Михась обозлен. И не на Эрика какого-то, а на Еву. Зачем она все это ему рассказывает? Неинтересно это все Михасю.
Они подходят к сторожке. Стены ее, каменные, сохранились. Вырвало только крышу, и она — железная, куполообразная — повисла сбоку, как огромная шляпа.
Внутри сторожки образовалась глубокая воронка — глубже той ямы, что была. Завалило кирпичами и землей и верхнее горно и верстак.
Ева не рассказывает, где лежал Василий Егорович. И Михась не спрашивает. Не хочет спрашивать. Обходит сторожку. Останавливается у горбатой горы из досок.
— А я где был?
— Вот здесь, почти в самом центре, — показывает Ева и поднимается на доски.
— Значит, здорово меня шарахнуло.
— Мягко говоря, — добавляет Ева.
— Это и вытащить меня было трудно.
Михась больше не может сердиться на Еву. Опять подходит к сторожке. Останавливается у пролома двери. Дальше не пройдешь.

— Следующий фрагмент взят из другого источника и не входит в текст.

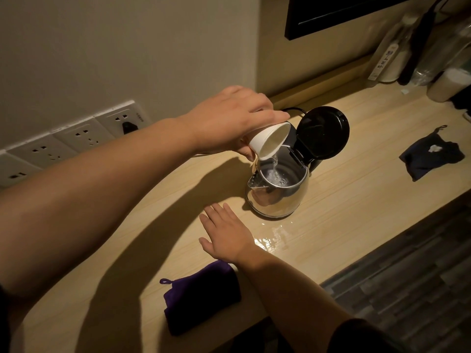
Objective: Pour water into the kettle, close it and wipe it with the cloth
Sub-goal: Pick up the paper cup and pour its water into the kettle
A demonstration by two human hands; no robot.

— А это, — говорит он, — ерунду вы немцам рассказываете, будто мина или снаряд попались в железном ломе. Немцы тоже не дураки. Поймут, что это ерунда. Если считать, что тут сработала мина, то она была очень большая и глубоко прикопанная. Значит, по-другому говоря, сторожка была заминирована. А кто и зачем ее заминировал — это уж вы не обязаны знать. Здесь же воинские части стояли. Батарея была. Вот о чем надо говорить. Это уже походит на правду. И вы тогда тут ни при чем...
Михась оглядывает место взрыва как специалист, как человек, которому не однажды приходилось производить и не такие взрывы. На какое-то время он даже забывает всю скорбную сущность происшедшего. Хотя этого забывать нельзя.